* **Assignment**
Each line of the listing where the string "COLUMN" appears is to be identified and copied.

* **Dataset content**

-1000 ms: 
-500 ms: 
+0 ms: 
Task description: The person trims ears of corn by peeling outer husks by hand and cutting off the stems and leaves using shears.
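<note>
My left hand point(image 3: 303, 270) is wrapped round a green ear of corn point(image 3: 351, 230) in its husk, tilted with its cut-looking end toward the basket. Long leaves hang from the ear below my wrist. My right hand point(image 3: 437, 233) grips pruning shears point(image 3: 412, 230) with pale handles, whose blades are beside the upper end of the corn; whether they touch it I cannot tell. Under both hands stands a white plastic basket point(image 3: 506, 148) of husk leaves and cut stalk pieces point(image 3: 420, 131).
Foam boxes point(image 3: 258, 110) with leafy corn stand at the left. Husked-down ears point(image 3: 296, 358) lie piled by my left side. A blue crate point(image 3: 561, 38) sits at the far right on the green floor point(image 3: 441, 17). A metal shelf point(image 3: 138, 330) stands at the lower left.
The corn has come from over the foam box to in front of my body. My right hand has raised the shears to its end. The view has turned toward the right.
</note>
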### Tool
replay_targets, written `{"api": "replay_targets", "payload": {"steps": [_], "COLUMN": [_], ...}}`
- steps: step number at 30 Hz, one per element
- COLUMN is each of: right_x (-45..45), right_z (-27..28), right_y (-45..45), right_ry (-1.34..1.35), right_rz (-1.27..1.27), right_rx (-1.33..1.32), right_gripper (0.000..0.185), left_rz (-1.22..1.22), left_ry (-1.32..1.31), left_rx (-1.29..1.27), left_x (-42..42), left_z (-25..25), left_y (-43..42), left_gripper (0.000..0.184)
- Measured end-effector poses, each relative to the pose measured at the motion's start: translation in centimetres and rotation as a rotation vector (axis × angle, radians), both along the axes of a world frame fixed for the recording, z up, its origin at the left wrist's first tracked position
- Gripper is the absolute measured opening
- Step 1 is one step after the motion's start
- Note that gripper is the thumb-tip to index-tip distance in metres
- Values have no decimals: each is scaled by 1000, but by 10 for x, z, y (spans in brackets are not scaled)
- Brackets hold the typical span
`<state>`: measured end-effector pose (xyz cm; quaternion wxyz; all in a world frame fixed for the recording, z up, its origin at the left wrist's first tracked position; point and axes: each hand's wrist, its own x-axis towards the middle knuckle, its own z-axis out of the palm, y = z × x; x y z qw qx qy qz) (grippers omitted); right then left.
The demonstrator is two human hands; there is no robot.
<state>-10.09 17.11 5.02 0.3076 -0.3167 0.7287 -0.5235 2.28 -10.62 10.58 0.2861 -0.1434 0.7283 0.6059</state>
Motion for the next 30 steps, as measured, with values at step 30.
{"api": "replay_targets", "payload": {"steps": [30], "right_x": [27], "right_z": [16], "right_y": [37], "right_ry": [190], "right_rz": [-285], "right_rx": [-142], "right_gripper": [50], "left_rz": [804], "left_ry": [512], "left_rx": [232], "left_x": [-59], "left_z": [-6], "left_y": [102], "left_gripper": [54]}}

* **Worked solution**
replay_targets, written `{"api": "replay_targets", "payload": {"steps": [_], "COLUMN": [_], ...}}`
- COLUMN is each of: right_x (-45..45), right_z (-27..28), right_y (-45..45), right_ry (-1.34..1.35), right_rz (-1.27..1.27), right_rx (-1.33..1.32), right_gripper (0.000..0.185), left_rz (-1.22..1.22), left_ry (-1.32..1.31), left_rx (-1.29..1.27), left_x (-42..42), left_z (-25..25), left_y (-43..42), left_gripper (0.000..0.184)

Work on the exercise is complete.